Viceroyalty of Río de La Plata, the colonial political jurisdiction embracing current-day Argentina, Paraguay, Uruguay, and Bolivia until the outbreak of the Independence Wars in 1810. This was the last viceregal unit of the Spanish Empire, and was supposed to become the showcase of Bourbon Reforms. Divided into seven provinces (Buenos Aires, Tucumán, Paraguay, Potosí, Santa Cruz de la Sierra, Charcas, and Cuyo), the Río de la Plata came to embody the advances and contradictions of the crumbling hold over Spanish America. Thus it became the first of the colonies effectively to secede.

Created in 1776 as part of Charles III's attempt to invigorate the fiscal and commercial machinery of empire, the new viceroyalty was split from Peru. It was so distant from Lima that contraband and fiscal evasion in Buenos Aires had become a costly drain on the empire. By making Buenos Aires the capital of the new entity, trade and taxation could be more easily monitored.

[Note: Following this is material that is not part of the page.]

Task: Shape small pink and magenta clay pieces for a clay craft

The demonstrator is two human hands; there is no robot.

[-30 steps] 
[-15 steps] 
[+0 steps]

The Bourbons introduced a bureaucratic apparatus that was essentially traditional but incorporated a group of innovations. Without an entrenched aristocracy or bureaucracy, as in Mexico or Lima, Spanish authorities could experiment in the Río de la Plata. They vested conventional executive authority in the viceroy, giving him sweeping powers over taxation through the Real Hacienda (Treasury Department), the customhouse, tobacco monopoly, and communications, and made him the supreme military commander over the district. As the king's personal envoy, the viceroy also possessed religious authority. In 1783, judicial power was vested in the audiencia, in part to check the power of the viceroy and in part as a concession to local demands for more responsive administration. As in the rest of the empire, this dual power system generated more tension and conflict than balanced administration.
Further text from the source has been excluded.